The taxis parked downhill from San Damiano and our pilgrim group began the trek up the cobble-stoned road. I snapped a photo of the welcome sign with a yellow notice of this day being that of the "Transitus" or the anniversary of transition for Francis from an earthly to a heavenly body, or his passage from earthly life. "We praise our sister, bodily death," he once prayed. Behind the sign was a bronze statue of Francis contemplating the valley, down into the area where the lepers once were confined and where he went often with his brothers to nurse and care for their wounds and other needs. 

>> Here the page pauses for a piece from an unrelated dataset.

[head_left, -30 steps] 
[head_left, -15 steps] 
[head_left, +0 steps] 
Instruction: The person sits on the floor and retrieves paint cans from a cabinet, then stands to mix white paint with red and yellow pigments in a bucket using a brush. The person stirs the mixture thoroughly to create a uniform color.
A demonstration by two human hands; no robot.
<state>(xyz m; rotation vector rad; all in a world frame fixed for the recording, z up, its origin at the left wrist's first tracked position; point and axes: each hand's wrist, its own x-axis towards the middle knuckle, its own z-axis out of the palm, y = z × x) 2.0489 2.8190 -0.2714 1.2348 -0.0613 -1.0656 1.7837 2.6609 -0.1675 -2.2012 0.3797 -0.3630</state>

Just outside the monastery door is a statue of St. Clare raising a monstrance that held the blessed sacrament. The story is that during a war with the Saracens, as the soldiers marched up the mountain to raze the town of Assisi, she stepped out of the monastery and raised this holy object before them, miraculously stopping them, and the town was saved. I think of the wealth of our stories and the way that over the centuries they are refined and molded by the generations to speak truths otherwise impossible to articulate. What really happened? I wondered as I gazed at the statue. I've no doubt she confronted the soldiers with this holy object. But what really happened then? Were they stunned? Did they laugh? Did they see just a small woman standing in front of a tiny stone church and decide the whole campaign wasn't worth it? Or did they sense the present of the Sacred and, filled with fear, turn from their original intent? 


We entered the doors of the monastery. Inside there could be no photographs.
 In the vestibule




Here is a humble refectory where the Sisters ate their simple meals; here is the table where Clare sat. Here is the room in which she died; here is the very corner of the room; here is the window from which she could see the landscape winding down the hills; here is the little door through which the dying Francis was passed for her to say goodbye.

I stood where she died. Tears again. And my sister, Liz, came to mind. That morning I'd asked the pilgrims to pray for her. She's in her ninth year of battling stage four breast cancer. "I'm walking this pilgrimage for her," I'd said. And there in front of the place of Clare, Liz seemed to stand within me, the two of us one person, sharing this sacred space and the courage of another woman, Clare. Prayer has become not so much an asking for this or that, but a surrender, a being with, an opening of the heart, a trust in the goodness of the Holy God.

The stone stairs to the room where the sisters slept had been worn and polished to a shining curve that angled down.  Almost a thousand years of feet had climbed them. At each one I whispered a prayer for my grand-niece, Varrah Claire. May she shine. May her heart be generous. May her feet walk the way of love.

We celebrated Mass in the San Damiano chapel. Our pilgrim priest had the grace to truly pray publically. His was not a liturgical performance. His words (ritual words) seemed to originate in the core of his soul; he used no book; he spoke as though each of those words welled up from his depths, joined the air, and infused each of us and then continued on as air continues. How can the heart not burn to be part of something like that? 

 The Cloister Walk as seen from the dormitory window.